_YOUR GOAL_.
Transcribe all the data below exactly, leaving its pictures out.

Records drawn from a dataset:

──────────────────────────────

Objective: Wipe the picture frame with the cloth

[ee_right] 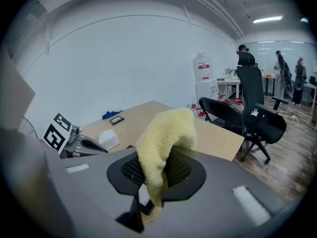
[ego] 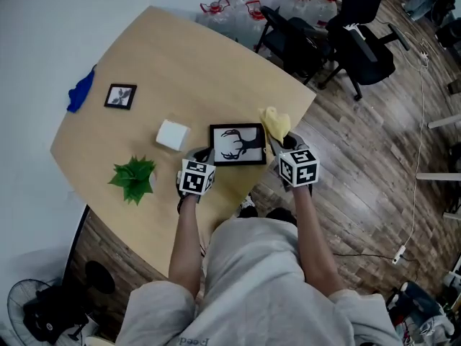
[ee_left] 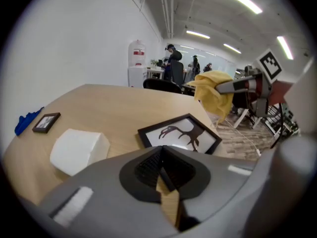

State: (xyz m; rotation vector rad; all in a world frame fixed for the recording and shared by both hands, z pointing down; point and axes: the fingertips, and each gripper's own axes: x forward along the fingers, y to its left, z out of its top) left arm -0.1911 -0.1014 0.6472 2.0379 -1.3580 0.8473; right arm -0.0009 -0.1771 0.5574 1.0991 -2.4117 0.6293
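- Black picture frame with a deer silhouette (ego: 237, 144) lies flat near the light wooden table's (ego: 180, 71) front edge, towards its right corner.
- Left gripper (ee_left: 159, 150), jaws together with nothing between them, sits at the frame's front left corner.
- Right gripper (ee_right: 151, 182) is clamped on a yellow terry cloth (ee_right: 163, 138), just beside the frame's right edge.

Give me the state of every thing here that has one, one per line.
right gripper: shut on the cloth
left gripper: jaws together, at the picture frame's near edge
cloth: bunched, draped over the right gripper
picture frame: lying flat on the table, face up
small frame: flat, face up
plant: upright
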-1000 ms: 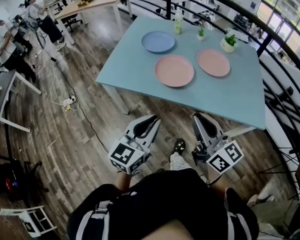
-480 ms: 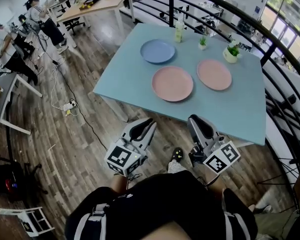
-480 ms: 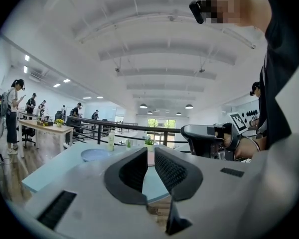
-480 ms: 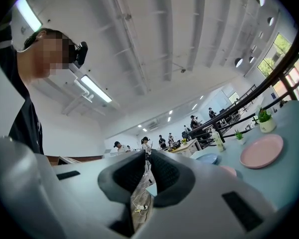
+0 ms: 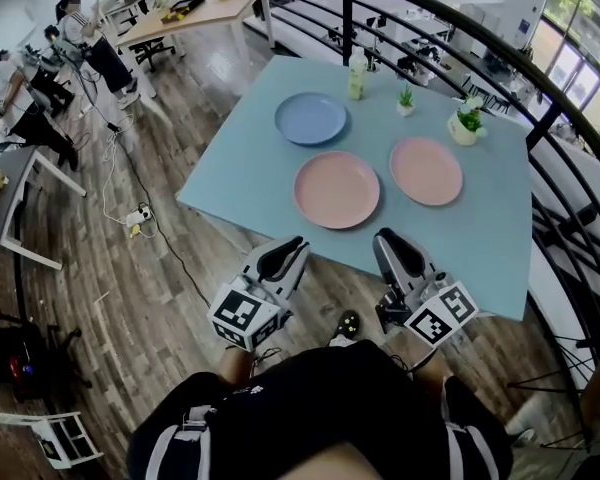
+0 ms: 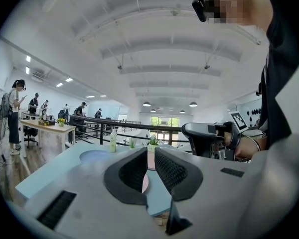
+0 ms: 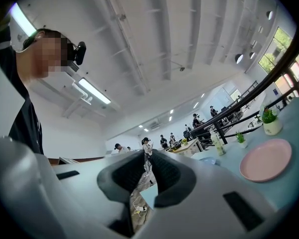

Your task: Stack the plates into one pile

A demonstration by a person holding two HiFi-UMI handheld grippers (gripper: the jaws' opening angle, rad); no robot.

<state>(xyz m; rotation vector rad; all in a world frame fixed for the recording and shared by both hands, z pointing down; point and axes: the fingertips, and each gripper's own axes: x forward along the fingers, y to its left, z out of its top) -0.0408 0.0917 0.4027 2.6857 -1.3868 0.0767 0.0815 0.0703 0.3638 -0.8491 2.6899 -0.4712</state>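
Jaws of left gripper (image 5: pixel 292 248) together, empty. Jaws of right gripper (image 5: pixel 388 243) all but together, nothing between them. Both are held just short of the worktop (image 5: pixel 242 173) near edge, over the floor (image 5: pixel 130 298). The plates are unstacked, flat on the worktop and apart: near pink plate (image 5: pixel 337 190) in the middle, right pink plate (image 5: pixel 426 171) slightly farther, blue plate (image 5: pixel 310 118) farther left. Bottle (image 5: pixel 356 76) and two plants (image 5: pixel 467 120) stand near the far edge.

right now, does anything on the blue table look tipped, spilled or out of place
Nothing stands out. The blue plate, the middle pink plate and the right pink plate lie flat and apart on the table; the bottle, the small potted plant and the larger potted plant stand upright.
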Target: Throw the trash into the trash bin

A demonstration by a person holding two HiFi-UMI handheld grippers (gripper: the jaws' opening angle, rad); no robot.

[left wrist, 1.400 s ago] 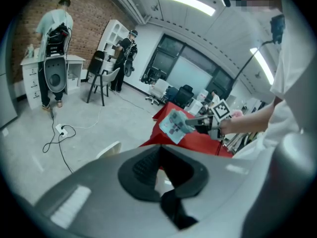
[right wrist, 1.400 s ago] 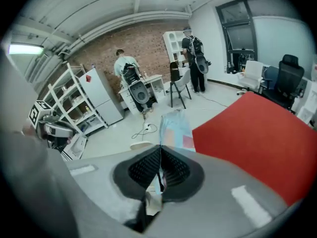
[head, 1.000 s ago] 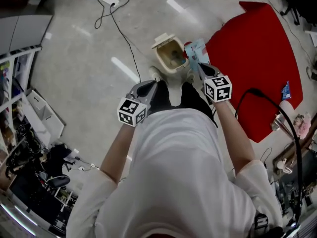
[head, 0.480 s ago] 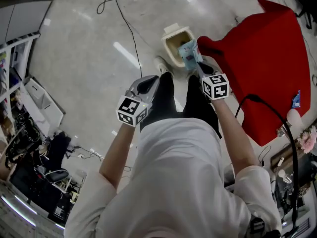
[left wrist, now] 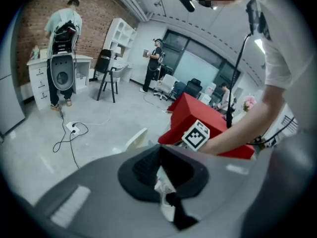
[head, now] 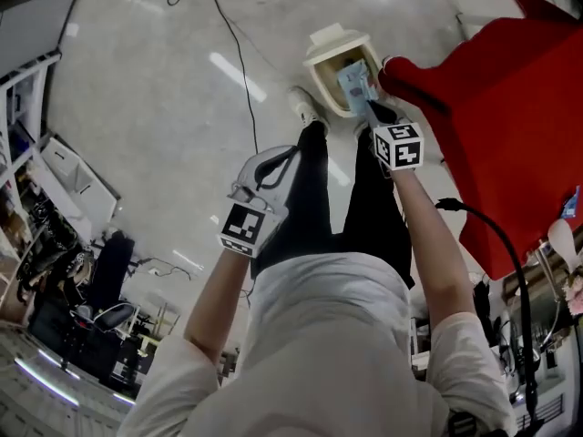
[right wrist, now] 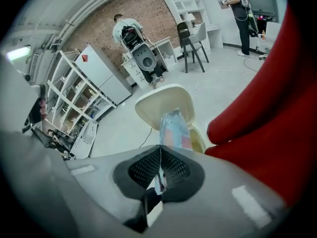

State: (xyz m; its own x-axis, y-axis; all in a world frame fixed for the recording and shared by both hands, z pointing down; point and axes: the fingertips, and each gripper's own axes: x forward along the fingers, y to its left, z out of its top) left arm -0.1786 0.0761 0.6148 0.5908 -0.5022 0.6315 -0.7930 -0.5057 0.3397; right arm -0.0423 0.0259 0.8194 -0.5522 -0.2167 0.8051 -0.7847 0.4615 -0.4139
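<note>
Both grippers are lower than in the earlier frame, and the right gripper (head: 372,115) now holds the trash over the trash bin (head: 319,69) at the upper middle of the head view. Its claw is clamped on a thin light-blue packet (head: 353,84), which stands up from the tips in the right gripper view (right wrist: 174,127), in front of the open lid (right wrist: 163,102). The left gripper (head: 275,164) hangs at the centre left with its claw together and nothing in it. To do the drop well, I judge that the packet should go a little deeper, until its far end is inside the rim, and only then the claw should open wide. A light film can stick to one pad, so a small shake may help. The red seat (head: 510,107) is just beside the bin, so the hand should not drift to the right
</note>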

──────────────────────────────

_TASK RESULT_.
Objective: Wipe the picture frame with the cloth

[ee_right] 
[ego] 
[ee_left] 

State: (xyz m; rotation vector rad; all in a world frame fixed for the recording and shared by both hands, z pointing down; point and axes: the fingertips, and each gripper's own axes: x forward along the fingers, y to its left, z out of its top) left arm -0.1911 -0.1014 0.6472 2.0379 -1.3580 0.8473; right arm -0.0009 -0.1771 0.5574 1.0991 -2.4117 0.6293
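- Black picture frame with a deer silhouette (ego: 237, 144) lies flat near the light wooden table's (ego: 180, 71) front edge, towards its right corner.
- Left gripper (ee_left: 159, 150), jaws together with nothing between them, sits at the frame's front left corner.
- Right gripper (ee_right: 151, 182) is clamped on a yellow terry cloth (ee_right: 163, 138), just beside the frame's right edge.

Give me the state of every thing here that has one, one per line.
right gripper: shut on the cloth
left gripper: jaws together, at the picture frame's near edge
cloth: bunched, draped over the right gripper
picture frame: lying flat on the table, face up
small frame: flat, face up
plant: upright
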-1000 ms: 
-480 ms: 
-480 ms: 
-480 ms: 
+0 ms: 
+0 ms: 
+0 ms: 

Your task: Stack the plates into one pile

A demonstration by a person holding two HiFi-UMI handheld grippers (gripper: the jaws' opening angle, rad); no robot.

<state>(xyz m; rotation vector rad; all in a world frame fixed for the recording and shared by both hands, z pointing down; point and axes: the fingertips, and each gripper's own axes: x forward along the fingers, y to its left, z out of its top) -0.0408 0.0917 0.4027 2.6857 -1.3868 0.0767 0.0815 0.0703 0.3638 -0.8491 2.6899 -0.4712</state>
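Jaws of left gripper (image 5: pixel 292 248) together, empty. Jaws of right gripper (image 5: pixel 388 243) all but together, nothing between them. Both are held just short of the worktop (image 5: pixel 242 173) near edge, over the floor (image 5: pixel 130 298). The plates are unstacked, flat on the worktop and apart: near pink plate (image 5: pixel 337 190) in the middle, right pink plate (image 5: pixel 426 171) slightly farther, blue plate (image 5: pixel 310 118) farther left. Bottle (image 5: pixel 356 76) and two plants (image 5: pixel 467 120) stand near the far edge.

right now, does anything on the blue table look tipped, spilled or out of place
Nothing stands out. The blue plate, the middle pink plate and the right pink plate lie flat and apart on the table; the bottle, the small potted plant and the larger potted plant stand upright.
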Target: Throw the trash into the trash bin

A demonstration by a person holding two HiFi-UMI handheld grippers (gripper: the jaws' opening angle, rad); no robot.

[left wrist, 1.400 s ago] 
[right wrist, 1.400 s ago] 
[head, 1.000 s ago] 
[head, 0.480 s ago] 
[left wrist, now] 
[head, now] 
[right wrist, now] 

State: (xyz m; its own x-axis, y-axis; all in a world frame fixed for the recording and shared by both hands, z pointing down; point and axes: the fingertips, and each gripper's own axes: x forward along the fingers, y to its left, z out of its top) left arm -0.1786 0.0761 0.6148 0.5908 -0.5022 0.6315 -0.7930 -0.5057 0.3397; right arm -0.0423 0.0259 0.8194 -0.5522 -0.2167 0.8051 -0.7847 0.4615 -0.4139
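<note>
Both grippers are lower than in the earlier frame, and the right gripper (head: 372,115) now holds the trash over the trash bin (head: 319,69) at the upper middle of the head view. Its claw is clamped on a thin light-blue packet (head: 353,84), which stands up from the tips in the right gripper view (right wrist: 174,127), in front of the open lid (right wrist: 163,102). The left gripper (head: 275,164) hangs at the centre left with its claw together and nothing in it. To do the drop well, I judge that the packet should go a little deeper, until its far end is inside the rim, and only then the claw should open wide. A light film can stick to one pad, so a small shake may help. The red seat (head: 510,107) is just beside the bin, so the hand should not drift to the right
</note>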

The exercise has no further content.